Gabo: el breve rastro de sus obras en mi memoria
Juan Manuel Reyes
Leí a Gabo a los diecisiete años, mi amigo Leobardo Marroquín —que no estoy seguro que se acuerde— hizo favor de prestarme Cien años de soledad, una edición vieja y maltratada pero de contenido intacto.
Leí embelesado la prosa encantadora del maestro colombiano que, me enteré muchos años más tarde en la entrevista con Plinio Apuleyo Mendoza en El olor de la guayaba, decidió convertirse en escritor solo para demostrar a un amigo suyo que su generación era digna de formar escritores de altura y terminó encontrando su pasión.
El inicio de la novela se me quedó para siempre y espero que al final de mis días la memoria no olvide, sería un dolor profundo perder así mi pequeña fortuna; de la lectura he de confesar que, en un cuaderno de notas que aún conservo, hice una reseña demencial del contenido, página a página, y para guiar la lectura construí el árbol genealógico de los Buendía empezando por José Arcadio y Úrsula Iguarán, los primos hermanos que se casan con el temor de engendrar al animal mitológico, hasta el nacimiento del último Aureliano, la séptima generación de los Buendía condenada al fin de la estirpe y cuyo cuerpo sin vida es comida para las hormigas.

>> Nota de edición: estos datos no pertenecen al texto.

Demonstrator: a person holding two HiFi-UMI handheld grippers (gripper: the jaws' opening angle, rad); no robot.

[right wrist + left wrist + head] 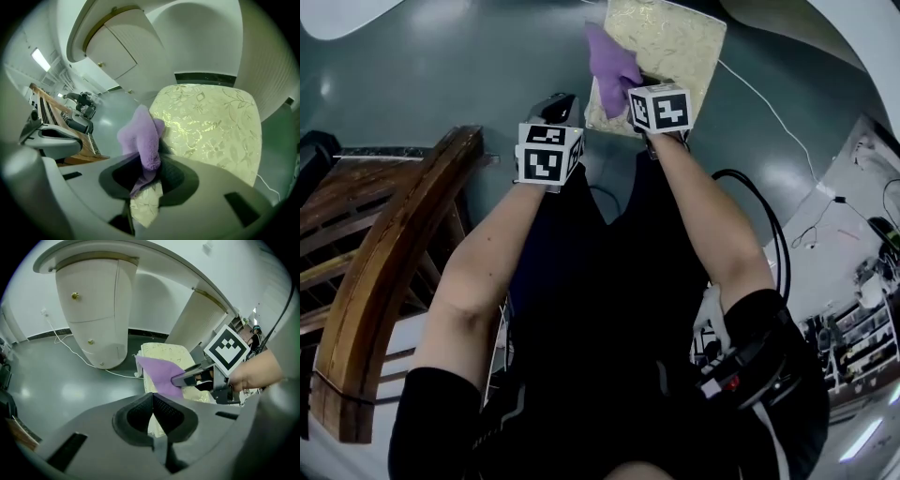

También debo de confesar que se trata de una novela que he leído tres veces y la única en tener tres ediciones distintas, la primera del 2001, la segunda del 2007 editada por la Asociación de Academias de la Lengua Española para conmemorar cuarenta años de la novela y que trae ya incluido el árbol genealógico de los Buendía, la última es del año 2017 para festejar los cincuenta años y que, quien ha tenido la oportunidad de adquirirlo, no me dejará mentir, se trata de una hermosa edición ilustrada por Luisa Rivera. Este fue el inicio del descubrimiento del mundo y la literatura mágica —realismo mágico— de un escritor querido por lectores del mundo entero.
Tras esa primera lectura llegaron otras, de La hojarasca a Memoria de mi putas tristes, incluyendo sus libros de cuentos, las obras periodísticas, sus talleres de guión y su autobiografía incompleta; adquirí libro a libro con el rescoldo sobrante de los gastos corrientes de un salario de maestro de primaria que sigue siendo mi vida y que hizo posible conformar mi propia colección; aunque hubieron libros que se quedaron en otras manos y tuve que volver a adquirir en ediciones recientes cuyas portadas no me gustan.
Alguna vez estuve tentado a deshacerme de ellos pero se salvaron gracias a Vivir para contarla, el libro autobiográfico que cuenta el nacimiento del escritor, el arribo de la juventud y su primer viaje a Europa; “Mi madre me pidió que la acompañara a vender la casa” dice el inicio y se acompaña antes con el epígrafe que sigo recordando “La vida no es la que uno vivió, sino la que uno recuerda y cómo la recuerda para contarla”, y antes del epígrafe, en la hoja blanca, un mensaje personal de letras grandes firmadas con las siglas O.L.M.Z. que dice Para: Alguien sui géneris, el primer libro obsequiado por una maestra de nuevo ingreso que conocía mi pasión por la lectura y que sin más extendió su mano para dármelo en el viaje de ida a la escuela rural perteneciente al pueblo de La Grandeza, dentro de un camión de redila que nos llevaba todos los días. La maestra de primaria que no solo me regaló el libro, también su corazón y ya casi tres Lunas.